The Corps also should include in its assessments the gradual loss of storage capacity (due to sedimentation) in existing flood control reservoirs in the upstream Mississippi Basin, as well as the costs and benefits associated with proposed sediment bypass projects in these reservoirs. For example, the Corps undertook preliminary studies of a sediment-bypass project in the Lewis and Clark Reservoir on the upper Missouri River in South Dakota and Nebraska because the reservoir is predicted to completely fill with sediment by 2175, and most of its storage capacity will be lost well before then. By starting to bypass sediments within the next few years, the remaining water storage capacity could be prolonged, perhaps indefinitely. But studies showed that the costs exceeded the expected benefits. In these studies, however, the only benefits considered were the maintenance of water storage capacity and its beneficial uses, not the benefits of restoring the natural sediment supply to places as far downstream as the Delta.

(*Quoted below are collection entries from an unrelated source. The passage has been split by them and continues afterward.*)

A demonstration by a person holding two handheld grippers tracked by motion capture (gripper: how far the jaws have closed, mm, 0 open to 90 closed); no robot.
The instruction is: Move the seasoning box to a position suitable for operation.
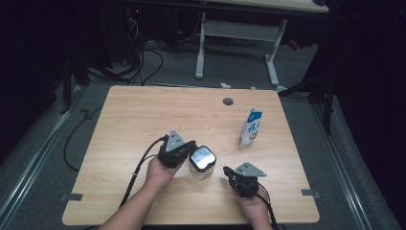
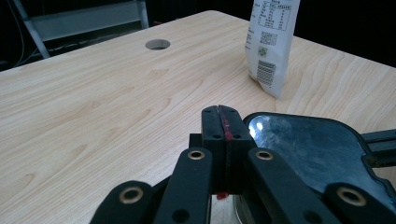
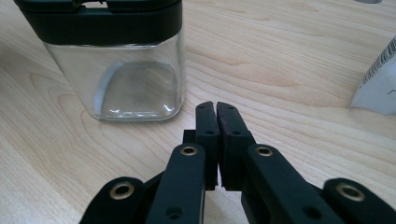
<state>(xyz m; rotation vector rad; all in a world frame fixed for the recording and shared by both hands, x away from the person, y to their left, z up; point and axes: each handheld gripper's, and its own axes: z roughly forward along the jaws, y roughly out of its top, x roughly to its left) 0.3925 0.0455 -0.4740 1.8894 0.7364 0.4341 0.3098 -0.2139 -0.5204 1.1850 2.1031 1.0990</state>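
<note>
A square clear glass jar (image 1: 201, 168) with a black-rimmed lid (image 1: 202, 157) is flanked on the table (image 1: 143, 120) by the left gripper (image 1: 191, 146) and right gripper (image 1: 227, 170), both held with jaws pressed together, empty.

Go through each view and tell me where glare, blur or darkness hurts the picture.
High view: glare on the jar lid, surroundings black beyond the table. Left gripper view: lid reflects light, pouch print soft. Right gripper view: the right tool slightly blurred, glass jar clear.

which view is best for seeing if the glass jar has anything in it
The right gripper view: the glass jar faces it side-on, clear walls and bare-looking bottom visible. The high view and left gripper view mostly catch its dark lid from above.
</note>
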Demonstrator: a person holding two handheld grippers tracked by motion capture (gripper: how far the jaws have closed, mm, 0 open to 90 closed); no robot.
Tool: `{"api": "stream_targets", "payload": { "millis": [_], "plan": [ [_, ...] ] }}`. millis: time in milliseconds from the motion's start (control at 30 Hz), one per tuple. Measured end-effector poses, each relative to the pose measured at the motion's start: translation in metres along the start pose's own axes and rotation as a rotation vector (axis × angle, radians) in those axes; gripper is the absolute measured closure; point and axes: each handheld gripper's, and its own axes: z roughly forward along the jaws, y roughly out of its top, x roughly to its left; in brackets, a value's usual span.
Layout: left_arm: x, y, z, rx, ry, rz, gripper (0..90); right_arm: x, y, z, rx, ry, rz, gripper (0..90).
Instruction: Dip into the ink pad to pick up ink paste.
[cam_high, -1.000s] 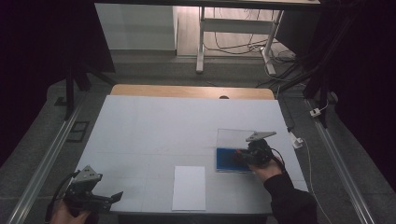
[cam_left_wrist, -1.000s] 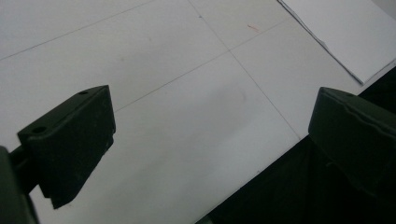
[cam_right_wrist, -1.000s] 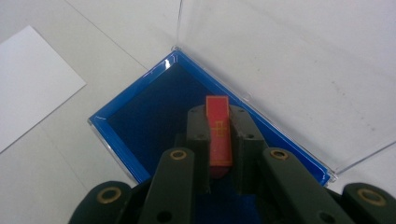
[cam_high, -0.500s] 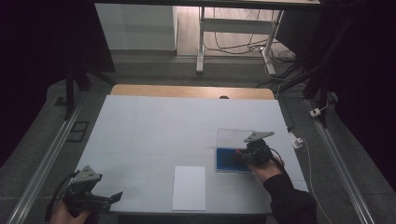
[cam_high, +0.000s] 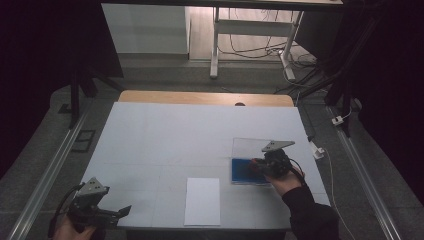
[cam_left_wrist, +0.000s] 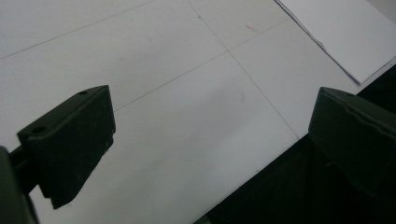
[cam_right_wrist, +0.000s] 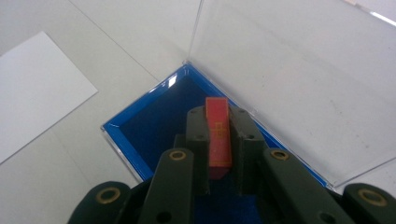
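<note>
A small red stamp-like block (cam_right_wrist: 218, 133) is clamped between the jaws of the right gripper (cam_right_wrist: 218, 140), which are drawn narrow upon it. Faint gold marks run down the face of the red block, but they are too small to be read. The block is held just above the dark blue pad of an open case (cam_right_wrist: 140, 128), within its blue rim. The case's clear lid (cam_right_wrist: 299, 79) is folded back flat on the table, on the far side of the case from the right gripper, and no writing or label can be made out on it.

In the high view the open case (cam_high: 241, 172) is seen near the right edge of the white table (cam_high: 165, 135), with the right gripper (cam_high: 256, 166) reaching over it from the right. A blank white sheet of paper (cam_high: 202, 201) lies to the left of the case, near the front edge of the table and apart from it; nothing is printed on its visible side.

The left gripper (cam_high: 125, 210) is held well to the left of the case, at the table's front left corner. Its jaws are spread wide, with nothing between them and bare tabletop beneath. Thin pencil-like lines and a small red mark (cam_left_wrist: 252, 29) are seen on the table surface there.
</note>
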Motion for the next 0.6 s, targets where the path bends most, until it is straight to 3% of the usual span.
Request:
{"api": "stream_targets", "payload": {
  "millis": [600],
  "plan": [
    [0.0000, -0.0001, -0.0002, -0.001, -0.001, 0.000, 1.2, 0.0072, 0.0038, -0.0101, -0.048, 0.029, -0.006, 80.0]
  ]
}}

It is possible that the additional sediment would significantly accelerate foundation-building for “new” New Orleans and the rebuilding of protective wetlands for the old city. Over the long term, the diminishing capacities of such upstream storage reservoirs also will add to the attractiveness of more natural options, including bypassing sediments now being trapped in upstream reservoirs, utilizing the sediments downstream on floodplains and the Delta, and restoring flood conveyance capacity on floodplains that are now disconnected from their rivers by levees.
Action to capitalize on the natural option should begin immediately. The attention of the public and policymakers will be focused on New Orleans and the other Gulf cities for a few more months. The window of opportunity to plan a safer, more sustainable New Orleans, as well as better flood management policy for the Mississippi and its tributaries, is briefly open. Without action, a new New Orleans— a combination of an old city that retains many of its historic charms and a new city better suited to serve as a major international port—will go unrealized. And the people who would return to a New Orleans rebuilt as before, but with higher levees and certain other conventional flood control works, will remain unduly subject to the wrath of hurricanes and devastating floods. No one in the Big Easy should rest easy with this future.